MATERIAL PROVIDED START

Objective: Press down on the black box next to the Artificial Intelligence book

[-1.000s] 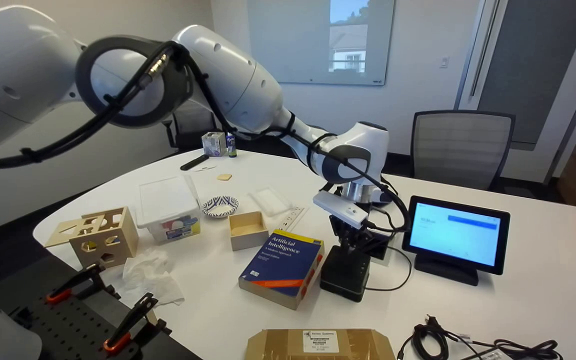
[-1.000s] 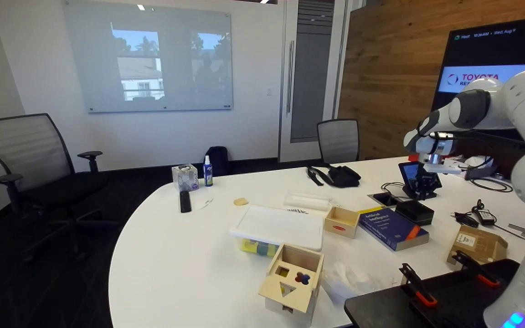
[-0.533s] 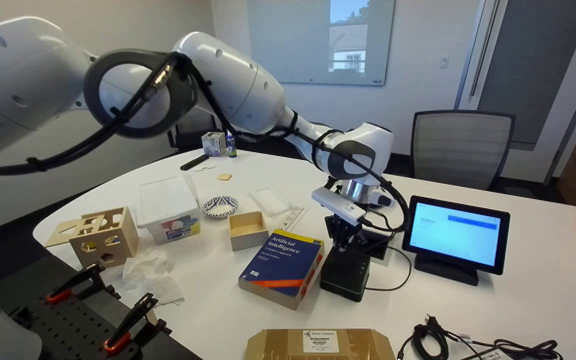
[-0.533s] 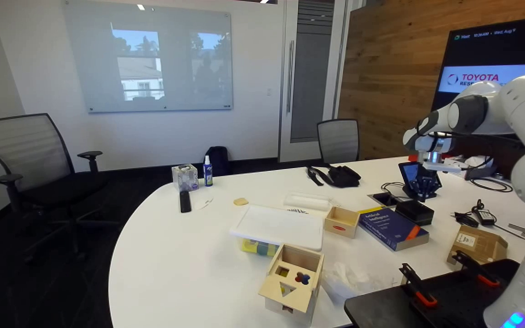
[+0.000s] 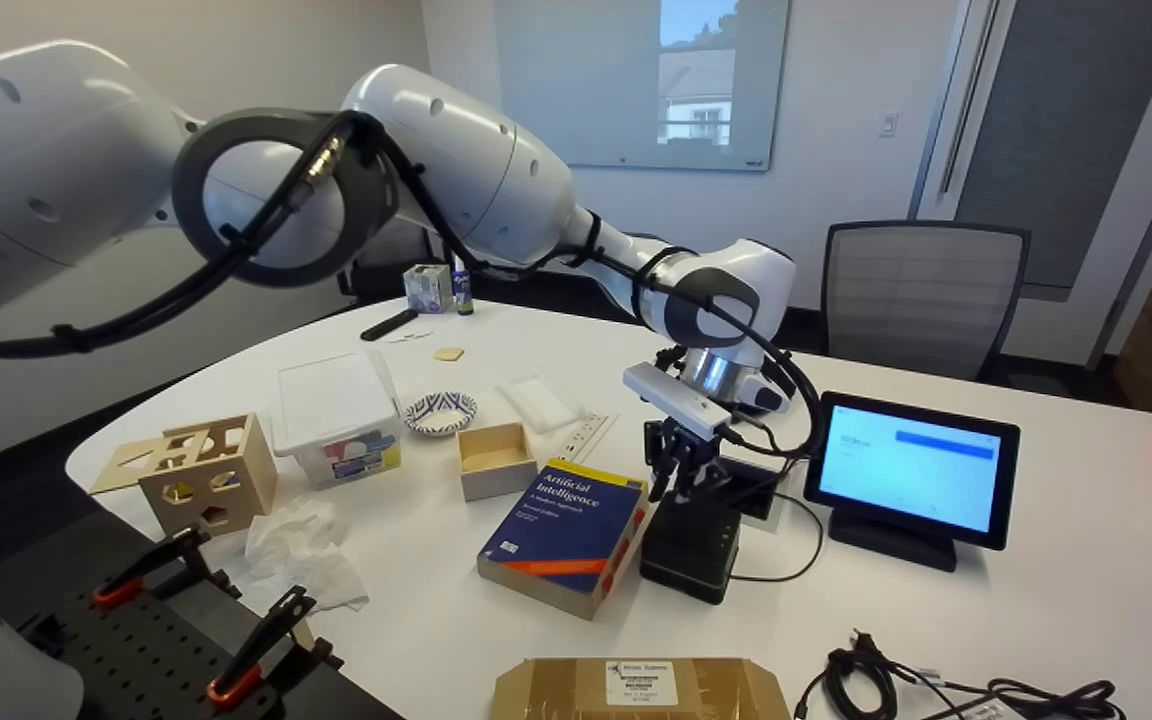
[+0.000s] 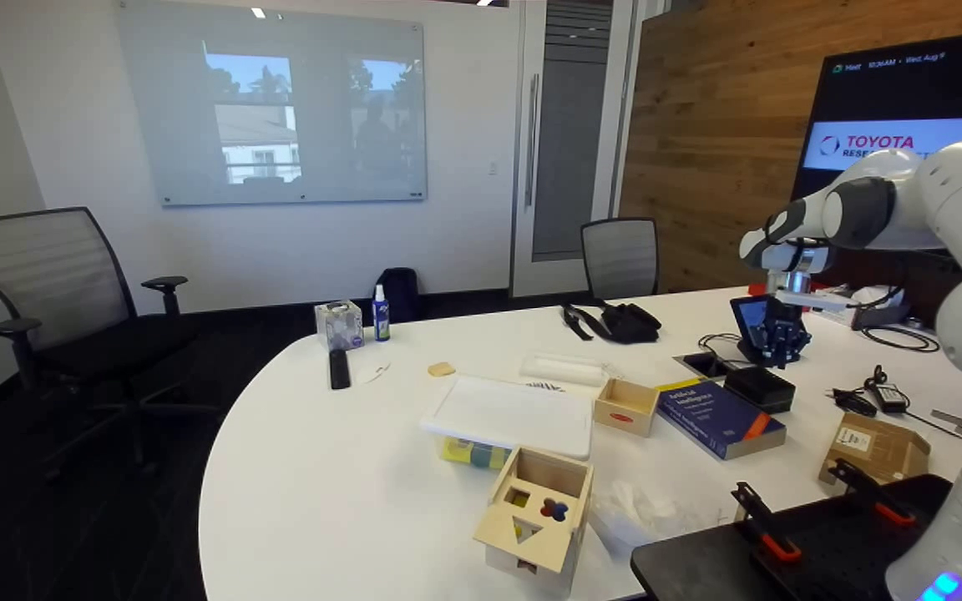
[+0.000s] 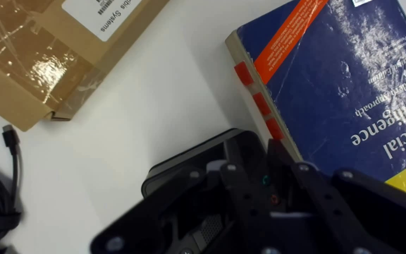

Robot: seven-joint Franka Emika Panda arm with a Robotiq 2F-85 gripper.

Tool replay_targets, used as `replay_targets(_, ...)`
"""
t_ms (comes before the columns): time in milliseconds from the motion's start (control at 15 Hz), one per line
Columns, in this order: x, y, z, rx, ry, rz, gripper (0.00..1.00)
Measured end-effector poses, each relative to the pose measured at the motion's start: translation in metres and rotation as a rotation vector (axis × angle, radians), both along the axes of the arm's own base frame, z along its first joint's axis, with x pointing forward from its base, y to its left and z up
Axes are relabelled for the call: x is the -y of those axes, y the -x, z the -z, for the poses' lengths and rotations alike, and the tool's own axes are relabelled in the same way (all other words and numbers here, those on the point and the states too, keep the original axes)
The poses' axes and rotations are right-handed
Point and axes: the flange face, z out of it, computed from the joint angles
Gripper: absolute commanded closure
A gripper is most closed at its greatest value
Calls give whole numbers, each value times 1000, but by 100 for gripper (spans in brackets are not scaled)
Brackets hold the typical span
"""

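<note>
In an exterior view the black box (image 5: 691,550) lay well in from the far edge of the tabletop (image 5: 896,600), just beside the Artificial Intelligence book (image 5: 568,525). The hand (image 7: 253,151) hung over the black box, its gap narrow, holding nothing; contact was unclear. The step looked like lining up; next, a straight push down onto the top seemed called for.

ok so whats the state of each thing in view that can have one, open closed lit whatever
Claw: partly open, gripping nothing
Black box: lying flat beneath the claw, contact unclear
Artificial Intelligence book: closed, cover up
Tablet: lit, tilted back
Wall screen: on
Plastic tub: covered
Shape-sorter box: partly open
Small wooden box: open-topped
Cardboard box: taped
Black cable: coiled
Spray bottle: upright
</note>
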Motion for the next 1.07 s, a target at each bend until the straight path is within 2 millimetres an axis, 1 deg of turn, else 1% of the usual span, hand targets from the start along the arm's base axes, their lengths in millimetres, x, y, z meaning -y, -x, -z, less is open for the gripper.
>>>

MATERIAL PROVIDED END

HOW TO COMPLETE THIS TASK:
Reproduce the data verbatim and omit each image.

RESPONSE BELOW:
Objective: Press down on the black box next to the Artificial Intelligence book

[-1.000s] 
[-1.000s] 
[-0.533s] 
[-0.533s] 
[+0.000s] 
[+0.000s] 
[+0.000s] 

Robot: seven-joint Franka Emika Panda arm with a Robotiq 2F-85 gripper.

Tool replay_targets, used as `replay_targets(_, ...)`
"""
t_ms (comes before the columns): time in milliseconds from the motion's start (control at 15 Hz), one per line
Columns, in this order: x, y, z, rx, ry, rz, gripper (0.00..1.00)
Measured end-effector poses, each relative to the pose measured at the motion's start: translation in metres and rotation as a rotation vector (axis × angle, radians), both along the axes of the arm's own base frame, z along its first joint's axis, with x pointing forward from its base, y to its left and z up
Axes are relabelled for the call: x is the -y of those axes, y the -x, z the -z, for the poses' lengths and rotations alike, and the tool's own axes are relabelled in the same way (all other words and numbers here, those on the point and the states too, keep the original axes)
The poses' axes and rotations are right-handed
Point and axes: the flange face, z out of it, computed from the joint angles
Gripper: absolute commanded closure
A gripper is most closed at its greatest value
Calls give whole numbers, each value times 1000, but by 100 for gripper (spans in brackets are not scaled)
Brackets hold the typical span
"""

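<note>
In an exterior view the black box (image 5: 691,550) lay well in from the far edge of the tabletop (image 5: 896,600), just beside the Artificial Intelligence book (image 5: 568,525). The hand (image 7: 253,151) hung over the black box, its gap narrow, holding nothing; contact was unclear. The step looked like lining up; next, a straight push down onto the top seemed called for.

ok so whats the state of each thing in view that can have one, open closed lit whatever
Claw: partly open, gripping nothing
Black box: lying flat beneath the claw, contact unclear
Artificial Intelligence book: closed, cover up
Tablet: lit, tilted back
Wall screen: on
Plastic tub: covered
Shape-sorter box: partly open
Small wooden box: open-topped
Cardboard box: taped
Black cable: coiled
Spray bottle: upright
</note>
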Motion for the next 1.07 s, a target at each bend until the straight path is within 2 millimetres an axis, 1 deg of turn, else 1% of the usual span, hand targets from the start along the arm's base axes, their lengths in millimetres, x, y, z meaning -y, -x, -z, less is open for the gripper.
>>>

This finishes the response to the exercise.